▶ Work required
What you give back must match the records below exactly.

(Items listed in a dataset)
---+---

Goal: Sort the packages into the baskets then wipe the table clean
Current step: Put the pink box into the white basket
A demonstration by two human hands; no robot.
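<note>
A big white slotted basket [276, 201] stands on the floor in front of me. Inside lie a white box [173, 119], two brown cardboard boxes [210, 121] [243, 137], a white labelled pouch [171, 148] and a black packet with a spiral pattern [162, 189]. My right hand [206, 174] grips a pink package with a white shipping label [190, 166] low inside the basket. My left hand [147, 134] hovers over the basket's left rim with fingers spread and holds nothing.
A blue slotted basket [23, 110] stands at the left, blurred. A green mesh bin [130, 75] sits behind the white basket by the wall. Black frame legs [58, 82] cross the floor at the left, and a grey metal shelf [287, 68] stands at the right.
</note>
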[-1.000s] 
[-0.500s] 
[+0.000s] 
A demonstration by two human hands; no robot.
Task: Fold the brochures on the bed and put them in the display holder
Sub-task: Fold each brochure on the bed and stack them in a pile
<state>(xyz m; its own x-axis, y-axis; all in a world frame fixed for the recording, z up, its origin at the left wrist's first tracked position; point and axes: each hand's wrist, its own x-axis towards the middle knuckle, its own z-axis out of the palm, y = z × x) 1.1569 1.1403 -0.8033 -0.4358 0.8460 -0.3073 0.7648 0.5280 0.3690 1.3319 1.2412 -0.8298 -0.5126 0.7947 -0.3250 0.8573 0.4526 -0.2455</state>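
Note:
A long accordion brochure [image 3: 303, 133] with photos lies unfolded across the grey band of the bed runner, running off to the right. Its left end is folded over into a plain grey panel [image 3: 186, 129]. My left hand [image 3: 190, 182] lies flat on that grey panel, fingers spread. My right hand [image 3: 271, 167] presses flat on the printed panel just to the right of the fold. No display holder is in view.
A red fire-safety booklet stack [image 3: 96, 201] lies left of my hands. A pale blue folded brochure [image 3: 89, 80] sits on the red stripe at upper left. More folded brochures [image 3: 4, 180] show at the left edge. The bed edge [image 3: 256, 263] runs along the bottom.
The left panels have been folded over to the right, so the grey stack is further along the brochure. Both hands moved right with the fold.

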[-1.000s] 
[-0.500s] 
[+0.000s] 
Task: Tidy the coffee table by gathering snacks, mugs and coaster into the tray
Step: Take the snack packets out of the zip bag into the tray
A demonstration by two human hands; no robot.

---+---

▶ Problem solution
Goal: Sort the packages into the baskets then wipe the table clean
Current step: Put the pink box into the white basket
A demonstration by two human hands; no robot.
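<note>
A big white slotted basket [276, 201] stands on the floor in front of me. Inside lie a white box [173, 119], two brown cardboard boxes [210, 121] [243, 137], a white labelled pouch [171, 148] and a black packet with a spiral pattern [162, 189]. My right hand [206, 174] grips a pink package with a white shipping label [190, 166] low inside the basket. My left hand [147, 134] hovers over the basket's left rim with fingers spread and holds nothing.
A blue slotted basket [23, 110] stands at the left, blurred. A green mesh bin [130, 75] sits behind the white basket by the wall. Black frame legs [58, 82] cross the floor at the left, and a grey metal shelf [287, 68] stands at the right.
</note>
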[-1.000s] 
[-0.500s] 
[+0.000s] 
A demonstration by two human hands; no robot.
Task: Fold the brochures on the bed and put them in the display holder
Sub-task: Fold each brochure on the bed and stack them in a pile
<state>(xyz m; its own x-axis, y-axis; all in a world frame fixed for the recording, z up, its origin at the left wrist's first tracked position; point and axes: each hand's wrist, its own x-axis towards the middle knuckle, its own z-axis out of the palm, y = z × x) 1.1569 1.1403 -0.8033 -0.4358 0.8460 -0.3073 0.7648 0.5280 0.3690 1.3319 1.2412 -0.8298 -0.5126 0.7947 -0.3250 0.8573 0.4526 -0.2455</state>
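Note:
A long accordion brochure [image 3: 303, 133] with photos lies unfolded across the grey band of the bed runner, running off to the right. Its left end is folded over into a plain grey panel [image 3: 186, 129]. My left hand [image 3: 190, 182] lies flat on that grey panel, fingers spread. My right hand [image 3: 271, 167] presses flat on the printed panel just to the right of the fold. No display holder is in view.
A red fire-safety booklet stack [image 3: 96, 201] lies left of my hands. A pale blue folded brochure [image 3: 89, 80] sits on the red stripe at upper left. More folded brochures [image 3: 4, 180] show at the left edge. The bed edge [image 3: 256, 263] runs along the bottom.
The left panels have been folded over to the right, so the grey stack is further along the brochure. Both hands moved right with the fold.
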
[-1.000s] 
[-0.500s] 
[+0.000s] 
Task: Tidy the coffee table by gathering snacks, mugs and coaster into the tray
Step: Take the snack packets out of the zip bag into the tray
A demonstration by two human hands; no robot.

There is nothing further to this exercise.